Regular readers know I’ve been working in SRL for 11 years, and that we worked overtime (on a skeleton crew) for weeks to bring machines to Maker Faire and do a demonstration almost two weeks ago. The setup video I shot (and Mark loved) is on this show page. My Maker Faire video wrapup (there’s no show footage but a mesmerizing timelapse of the SRL booth by brilliant Ian Williamson and more) is here and here:

The best image wrap post is, as always, on Laughing Squid.

I was having a blast working with a tiny, tiny core crew loading machines often with just one other person. At SRL on late nights in close company with the guys, there’s this stinky malaise and lack of sleep that makes everything somehow more surreal and, well, special. Hardly anyone worked on this, but it was fun because so much actually got done and there was that persistent ‘we’re naughty’ feeling that always gives one a spring in their admittedly exhausted step.

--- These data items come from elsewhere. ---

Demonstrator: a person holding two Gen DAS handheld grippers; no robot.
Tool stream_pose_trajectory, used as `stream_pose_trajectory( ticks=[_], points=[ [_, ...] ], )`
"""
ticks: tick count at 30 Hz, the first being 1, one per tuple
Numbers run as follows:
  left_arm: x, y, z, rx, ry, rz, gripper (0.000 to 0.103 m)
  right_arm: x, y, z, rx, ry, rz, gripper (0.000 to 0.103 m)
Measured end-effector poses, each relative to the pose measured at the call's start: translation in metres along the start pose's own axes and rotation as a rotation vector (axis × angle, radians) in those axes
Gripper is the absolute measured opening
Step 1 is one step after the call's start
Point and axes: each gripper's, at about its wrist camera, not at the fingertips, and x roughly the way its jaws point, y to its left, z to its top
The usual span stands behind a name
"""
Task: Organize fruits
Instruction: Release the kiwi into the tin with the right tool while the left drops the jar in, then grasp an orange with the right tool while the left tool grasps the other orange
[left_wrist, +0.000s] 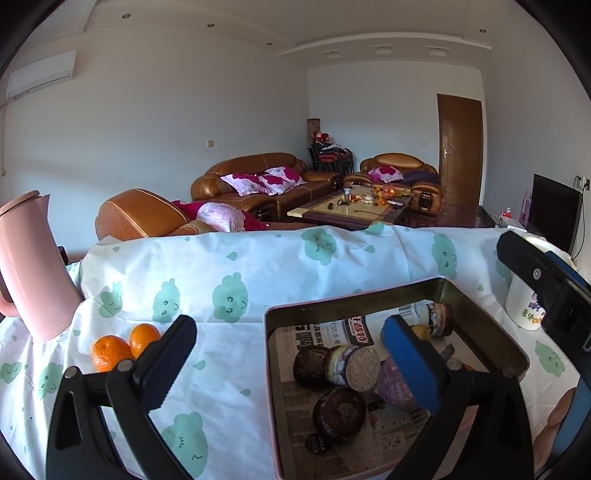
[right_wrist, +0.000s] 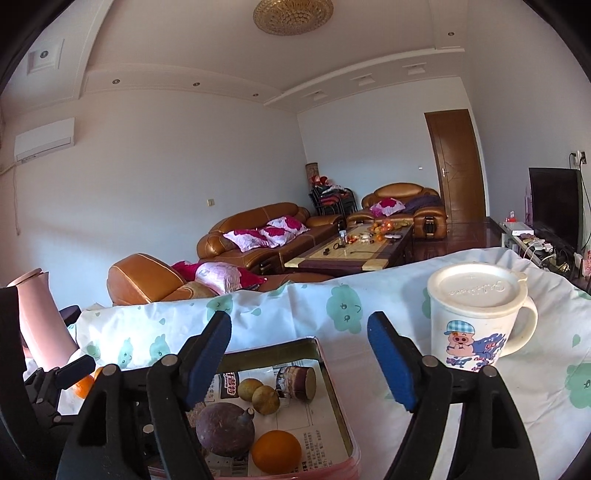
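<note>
While both the left gripper (left_wrist: 288, 354) and right gripper (right_wrist: 299, 358) hover wide open and empty, two round glossy oranges (left_wrist: 123, 345) lie touching on the cloud-print tablecloth (left_wrist: 229, 280) beside the pink jug (left_wrist: 31, 266). The newspaper-lined rectangular metal tin (right_wrist: 334, 391) holds another orange (right_wrist: 276, 451), a dark purple passion fruit (right_wrist: 225, 430) and two small brownish-green fruits (right_wrist: 258, 393).

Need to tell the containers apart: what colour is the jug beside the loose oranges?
Pink jug, clearest in the left wrist view.

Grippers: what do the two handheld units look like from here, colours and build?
Both are black plastic, scissor-like frames with silver pivot bolts. The left gripper has a blue foam pad on one finger and a ridged black face on the other. The right gripper shows blue pads on both fingers. No cables or markings are visible.
</note>
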Motion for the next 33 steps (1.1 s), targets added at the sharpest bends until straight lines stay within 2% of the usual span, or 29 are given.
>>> stream_pose_trajectory(
  ticks=[3,9,22,28,33],
  points=[
    [0.000,0.006,-0.001,0.004,-0.008,0.023,0.103,0.000,0.005,-0.002,-0.017,0.002,-0.004,0.082],
    [-0.003,0.020,-0.004,-0.031,-0.004,0.009,0.103,-0.001,0.015,-0.007,-0.057,0.021,-0.039,0.082],
    [-0.011,0.046,-0.013,-0.023,0.015,0.015,0.103,-0.023,0.021,-0.018,0.008,0.040,-0.094,0.082],
    [-0.009,0.067,-0.014,-0.021,0.027,0.043,0.103,-0.022,0.042,-0.023,0.000,0.064,-0.099,0.082],
    [-0.005,0.090,-0.015,-0.044,0.053,0.061,0.103,-0.017,0.069,-0.030,0.014,0.096,-0.069,0.082]
  ],
)
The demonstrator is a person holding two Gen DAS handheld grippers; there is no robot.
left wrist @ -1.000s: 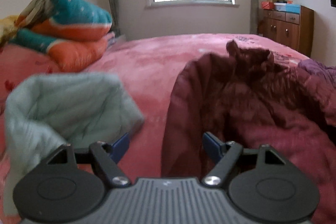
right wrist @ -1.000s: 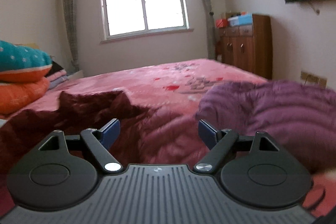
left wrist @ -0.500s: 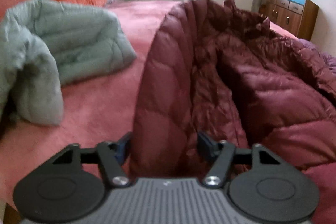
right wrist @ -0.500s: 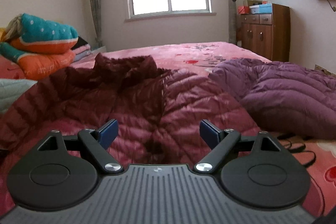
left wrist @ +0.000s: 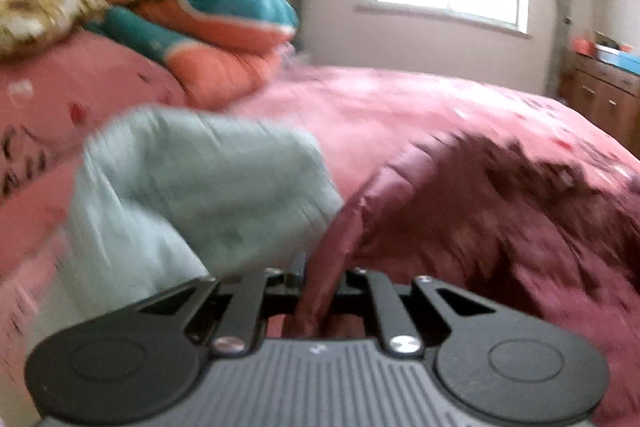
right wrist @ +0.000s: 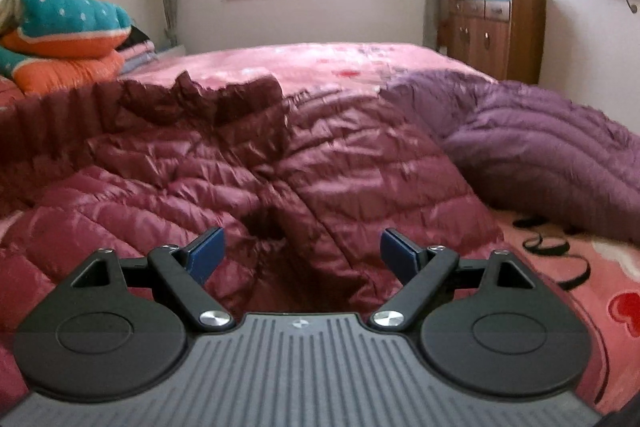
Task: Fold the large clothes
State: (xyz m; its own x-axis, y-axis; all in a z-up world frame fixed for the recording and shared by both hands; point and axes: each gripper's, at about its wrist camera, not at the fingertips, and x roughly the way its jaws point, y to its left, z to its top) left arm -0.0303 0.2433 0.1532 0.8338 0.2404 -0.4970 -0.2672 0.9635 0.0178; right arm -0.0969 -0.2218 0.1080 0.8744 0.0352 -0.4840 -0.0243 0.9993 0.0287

So what happened at MF? Well, SRL had a booth where myself and others hung out for two days and explained the machines to anyone who asked, and I met some really, really cool people (some of whom I hope to stay in contact with). The on sunday after the Faire, we ran machines. As always, the fire department showed up. I had no idea I was even running a machine until two hours beforehand; I had expected to move the machines again and just watch. The big ball of cardboard caught on fire and the wind was unpredictably strong; the Power Tool Drag Races loaned SRL the tool racing area so the front of the playing field was festooned with strings of plastic checkerboard flags. Before I even got my machine out of its corner, those flags were on my ‘kill’ list as I wanted to tear them down with the robotic arm. Before I could do that, I decided to push the ball around, and then take a “stroll” through the big wooden house prop.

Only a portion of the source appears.